PROBLEM DETAILS
Select, from the data, each line where "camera" occurs.

INFORMATION SUPPLIED
====================
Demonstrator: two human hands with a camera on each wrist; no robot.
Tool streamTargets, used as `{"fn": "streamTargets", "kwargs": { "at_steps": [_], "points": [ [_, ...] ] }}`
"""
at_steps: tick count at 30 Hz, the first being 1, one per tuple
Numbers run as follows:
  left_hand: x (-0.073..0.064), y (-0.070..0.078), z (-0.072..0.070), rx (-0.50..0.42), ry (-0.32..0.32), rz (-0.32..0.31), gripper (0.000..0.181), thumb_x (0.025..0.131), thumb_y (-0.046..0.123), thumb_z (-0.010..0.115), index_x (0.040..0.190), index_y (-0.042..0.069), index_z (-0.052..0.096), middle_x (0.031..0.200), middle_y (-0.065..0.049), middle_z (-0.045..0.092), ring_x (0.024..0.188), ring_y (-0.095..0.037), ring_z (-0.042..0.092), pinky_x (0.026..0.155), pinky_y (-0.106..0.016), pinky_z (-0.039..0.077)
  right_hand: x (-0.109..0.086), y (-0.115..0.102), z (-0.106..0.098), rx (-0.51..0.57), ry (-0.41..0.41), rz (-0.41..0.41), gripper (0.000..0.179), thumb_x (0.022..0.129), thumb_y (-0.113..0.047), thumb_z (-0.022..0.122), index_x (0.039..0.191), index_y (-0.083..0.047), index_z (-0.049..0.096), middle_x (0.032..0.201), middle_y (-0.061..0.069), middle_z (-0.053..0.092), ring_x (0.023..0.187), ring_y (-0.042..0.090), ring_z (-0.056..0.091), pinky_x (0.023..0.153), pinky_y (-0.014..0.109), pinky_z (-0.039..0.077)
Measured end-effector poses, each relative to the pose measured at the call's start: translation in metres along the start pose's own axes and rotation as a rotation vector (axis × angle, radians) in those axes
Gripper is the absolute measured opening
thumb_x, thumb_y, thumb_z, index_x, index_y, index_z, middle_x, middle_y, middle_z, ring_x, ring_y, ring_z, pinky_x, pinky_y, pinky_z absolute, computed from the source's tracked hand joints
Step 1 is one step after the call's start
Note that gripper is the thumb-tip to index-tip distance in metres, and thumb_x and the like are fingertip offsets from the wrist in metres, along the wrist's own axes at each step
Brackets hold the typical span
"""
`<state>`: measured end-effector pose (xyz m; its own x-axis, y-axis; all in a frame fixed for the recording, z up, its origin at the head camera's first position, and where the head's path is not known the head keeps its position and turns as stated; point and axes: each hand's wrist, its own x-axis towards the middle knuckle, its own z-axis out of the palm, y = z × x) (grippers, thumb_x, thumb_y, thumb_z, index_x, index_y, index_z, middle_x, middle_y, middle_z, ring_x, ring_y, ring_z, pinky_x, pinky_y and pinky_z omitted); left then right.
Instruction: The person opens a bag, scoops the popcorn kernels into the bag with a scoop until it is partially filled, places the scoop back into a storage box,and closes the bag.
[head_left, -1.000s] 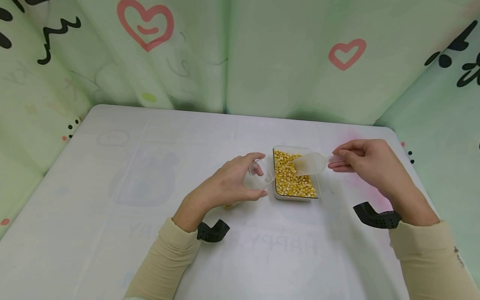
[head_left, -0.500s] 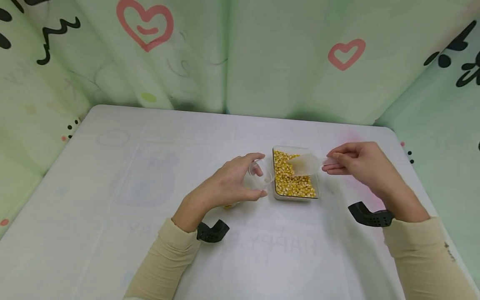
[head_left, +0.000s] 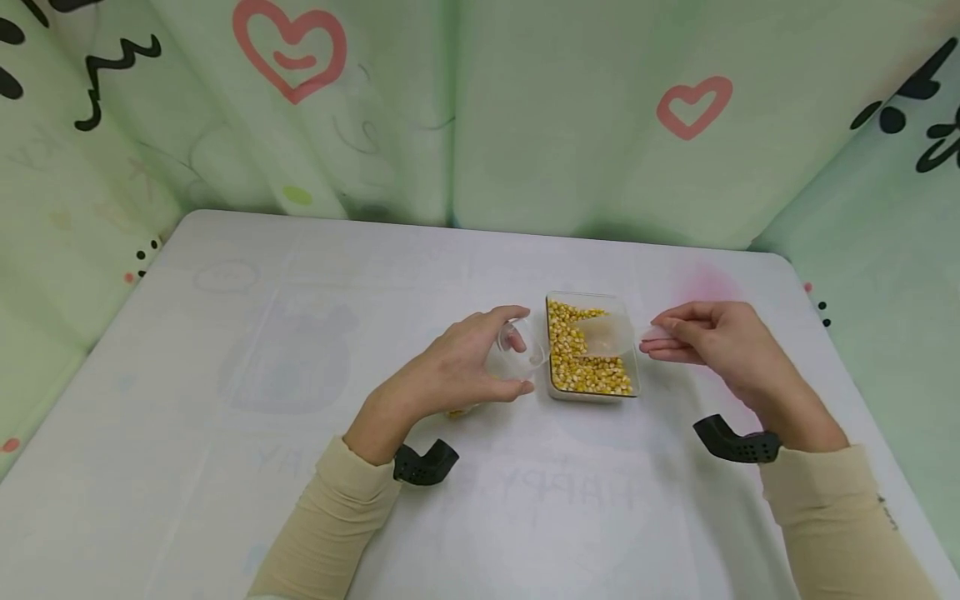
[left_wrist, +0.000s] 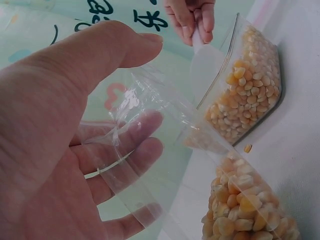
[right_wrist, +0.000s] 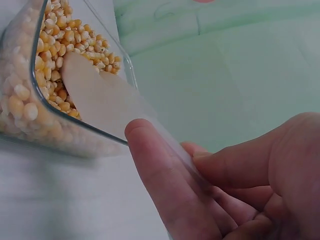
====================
YOUR SOLUTION
Demonstrator: two human hands with a camera on each wrist; no robot.
`<state>`: measured end-effector pose (xyz m; its own x-axis, y-axis; all in a frame fixed for the recording, z up, its origin at the head camera's first position, and where the head's path is not known the head keeps its position and turns as stated; point and axes: each hand's wrist, its own x-axis towards the middle knuckle, its own z-axis out of the palm, y = z × x) (grippers, thumb_x, thumb_y, thumb_z, index_x, index_y, index_z, middle_x, middle_y, middle_z, ring_x, ring_y, ring_z, pinky_x, pinky_y and pinky_z omitted); left then right.

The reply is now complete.